Il giorno 29 novembre u.s. si è tenuto presso l’Università di Torino un interessante Convegno dal titolo “L’Avvocatura tra passato e presente”. Il tema ha preso lo spunto dalla recente pubblicazione, da parte del Consiglio dell’Ordine degli Avvocati di Torino , di un numero speciale della prestigiosa rivista “La Pazienza”, pubblicata dallo stesso Ordine, sulla storia del COA di Torino.
Da due professioni a un unico Ordine
Dopo i saluti dell’avv. Simona Grabbi, attuale Presidente del Consiglio dello stesso Ordine, e del Prof. Raffaele Caterina, Direttore del Dipartimento di Giurisprudenza, il Prof. Francesco Mastroberti si è soffermato, ampliando così il raggio di osservazione, sulla storia dell’avvocatura in tutta l’Italia, mentre i Prof. Francesco Aimerito e Caterina Bonzo, ripercorrendo i rispettivi scritti pubblicati nel sopracitato volume, hanno affrontato il tema dell’avvocatura e dell’insegnamento giuridico a Torino ed in Piemonte. In particolare il Prof. Aimerito, prendendo le mosse dalla regolamentazione che iniziò a prendere corpo, già a partire dal tardo medioevo, nel Ducato di Savoia, e poi nel Regno di Sardegna, circa le diverse figure degli avvocati e dei procuratori, ha ripercorso il lungo periodo che da allora ha portato, dopo l’Unità d’Italia, alla nuova normativa nazionale del 1874 sulla Legge Professionale Forense. Legge che fece confluire le due professioni in un unico Ordine.
La prima professione liberale disciplinata nel nuovo Stato
A sua volta la Prof.ssa Bonzo, proprio partendo dalle diverse situazioni in cui era regolata la professione nei vari Stati preunitari, e dal dibattito che si avviò, a partire dal primo Congresso giuridico italiano che si tenne a Roma nel 1872, si è poi soffermata sulle profonde innovazioni introdotte dalla legge n. 1938 dell’8 giugno 1874, che dettava una regolamentazione organica dell’avvocatura e che, va ricordato, fù quindi la prima professione liberale ad essere disciplinata nel nuovo Stato. La Prof.ssa si è poi soffermata sull’attività del Consiglio torinese, ripercorrendo i dibattiti di quegli anni nei quali, come in tanti altri settori, anche l’avvocatura fu attraversata da nuovi fermenti e nuovi compiti. Primo fra tutti se fosse o meno legittimo l’accesso alla professione anche alle donne, che venne negato, come è noto a seguito del famoso caso dell’Avv. Lidia Poet, la quale ottenne l’iscrizione con una progressista delibera del Consiglio dell’Ordine degli Avvocati di Torino già nel 1883, annullata dalla Corte di Cassazione e, quindi, dovette attendere sino alla riforma legislativa del 1919 per poter effettivamente farne parte.

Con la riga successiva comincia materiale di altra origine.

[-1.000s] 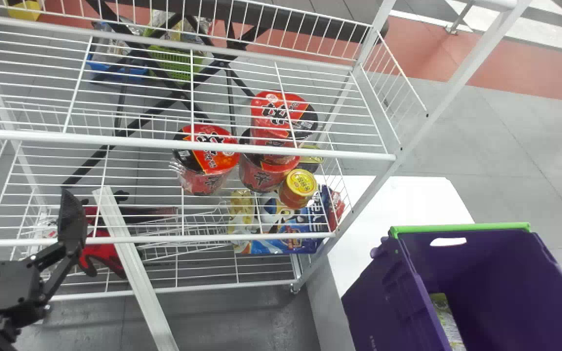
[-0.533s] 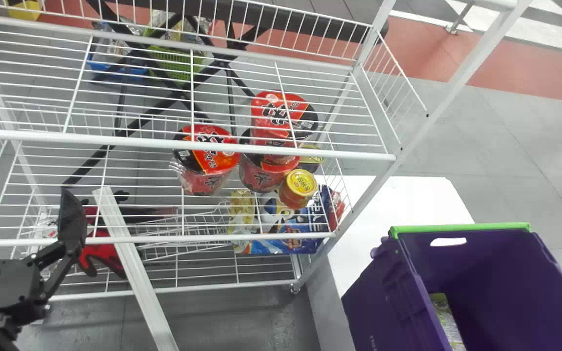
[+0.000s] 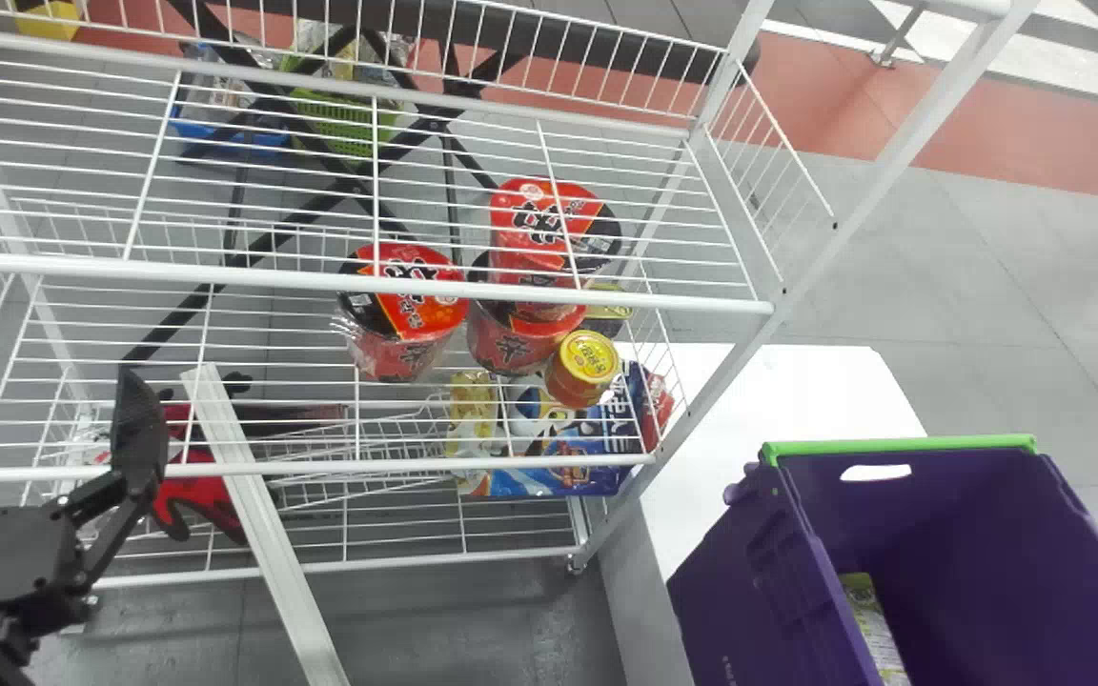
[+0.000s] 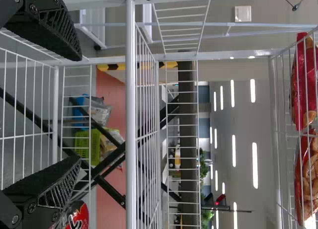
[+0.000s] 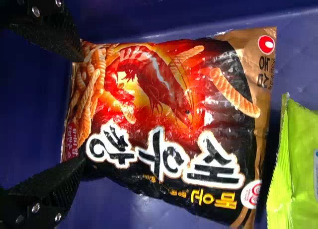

E’ seguita, infine, una tavola rotonda che ha visto gli interventi dell’Avv. Bruno Segre, decano del Foro di Torino, dell’avv. Paolo Berti. Consigliere dell’Ordine di Torino, del Prof. Michele Graziadei dell’Università di Torino e dell’Avv. Claudia Giacobino, Segretaria dell’AGAT (Associazione Giovani Avvocati di Torino). L’avv. Segre, con la sua solita “vis polemica”, si è soffermato, anche alla luce della sua esperienza professionale svolta per moltissimi anni, soprattutto in sede penale, sulla ineludibile necessità di due riforme che dabbero senso a quella giustizia che è richiesta dai cittadini: in primo luogo l’abolizione dei tre gradi di giudizio, che dovrebbero essere ridotti a due, lasciando alla Corte di Cassazione, sull’esempio di altri paesi europari, unicamente il compito di affrontare e risolvere questioni di grandissimo impegno e responsabilità (quali il “fine vita”, vedi casi Cucchi ed Englaro), evitando che essa si produca in sforzi privi di senso per rispondere a questioni di valore infimo; in secondo luogo con una totale revisione della prescrizione che, come è oggi, rappresenta solo una perdita di tempo, di forze, di denari e danni enormi per le vittime di reato la cui richiesta di una giustizia terrena viene disattesa, magari a distanza di anni e dopo vari gradi di giudizio.
Piuttosto che vagheggiare improbabili complotti da parte di alcuni magistrati contro il Governo sarebbe auspicabile che si passasse dalle parole ai fatti: questo e non altro è ciò che interessa ai cittadini.